One of the things about going to opening nights is you see the same people at the theatre repeatedly. That may be a good sign that the subscription campaign has gone well or it may be that we are performing for a very limited audience. Choosing to do plays about theatre experiences sometimes makes me worry that we know our audience too well and that we are playing to a kumbaya, sing around the campfire, aren't we wonderful scenario.
Those were my concerns but they were unfounded in this case. A lot of the growth exercises and theatre games that we do as adults are extensions of the same way we played as children and are 100% relatable. It's a play that doesn't have great epiphanies, but many small discoveries along the way. Baker writes a series of vignettes that when connected together tell us the tale of what has happened between classes. In the end the sum of the parts is much greater than the whole. It is as natural as breathing and truly lovely. It is completely honest and real. 
This is Lise Ann Johnson’s last production as director and as Artistic director. It would be very easy to mess this up by playing it in an exaggerated fashion, but she never once missteps. The intimate space allows that the audience never feels like the play is reaching outside of the classroom and the play has been so well cast that very subtle gestures and glances work very well.
Andy Massingham plays Schultz as an awkward carpenter freshly divorced, confused and looking for answers and he is truly masterful in his performance. He has an almost adolescent awkwardness when flirting with another student and plays the jilted lover with comic pathos genuinely.
Sarah Mcvie plays the aspiring actress Theresa transplanted to Vermont after an abusive relationship. She has the grace of a ballerina, but there is a certain coquettish naivety about her that could easily fall into caricature handled by a less capable actress. She is never less than believable.
John Koensgen is spot on as James, the teacher’s husband who is struggling through troubles communicating with his daughter and facing a midlife crisis of his own. His frustration and anger are brought out through the games and we understand his struggle.
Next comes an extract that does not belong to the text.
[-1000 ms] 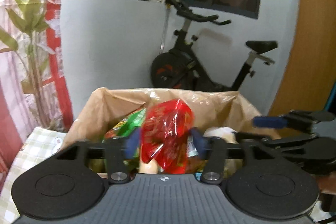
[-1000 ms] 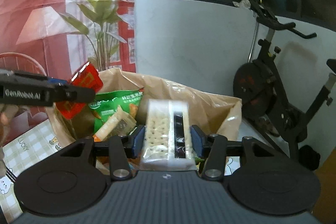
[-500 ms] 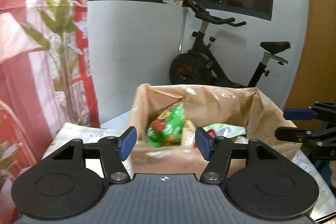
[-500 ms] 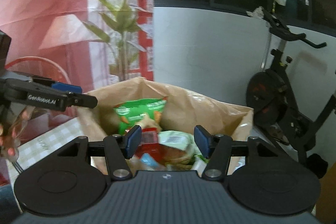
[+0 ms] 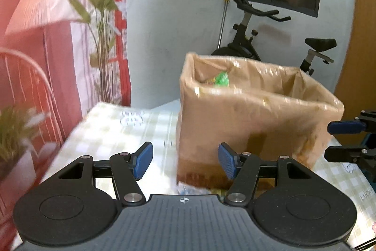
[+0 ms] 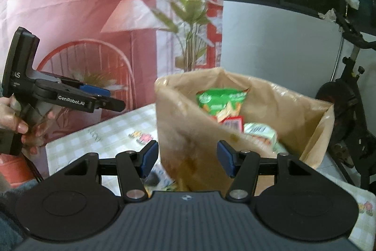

Mary Ellis is the teacher Marty that doesn’t always understand the power that the exercises she is conducting have. Her life changes dramatically during the course of the play in a way that she never expects. 
Catherine Rainville plays the bratty teenager Lauren with that combination of lethargy and angst that parent’s know all too well. Her body language is very funny and you are always aware of what she is thinking.
Robin Fisher’s set and costumes and Jock Munro’s lighting is simple and thoroughly effective as well.
The play reminds me of And Slowly Beauty but with less theatricality. Both were done by wonderful casts brilliantly directed and I was surprised by how much I liked them. Circle Mirror Transformation is disarmingly charming and doesn’t try to teach you anything beyond, we all make mistakes and even if we don’t learn from them at least we should try to understand them. 
Theatre may be its most effective when it uses its simple organic strength of being live and up close. Perhaps the people that only go to see Cats, Les Mis, or Cirque de Soleil will one day take a chance on a more intimate piece like this, and that will make them true theatre lovers. I hope so. Good luck Lise Anne Johnson and thank you.